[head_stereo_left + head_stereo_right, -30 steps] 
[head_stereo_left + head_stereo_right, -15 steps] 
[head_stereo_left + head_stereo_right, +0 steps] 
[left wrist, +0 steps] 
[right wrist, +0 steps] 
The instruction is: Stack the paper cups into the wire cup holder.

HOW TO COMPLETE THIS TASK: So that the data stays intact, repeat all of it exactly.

EXPECTED ANSWER:
[head_stereo_left + head_stereo_right, -30 steps] 
[head_stereo_left + head_stereo_right, -15 steps] 
[head_stereo_left + head_stereo_right, +0 steps] 
[left wrist, +0 steps] 
[right wrist, +0 steps] 
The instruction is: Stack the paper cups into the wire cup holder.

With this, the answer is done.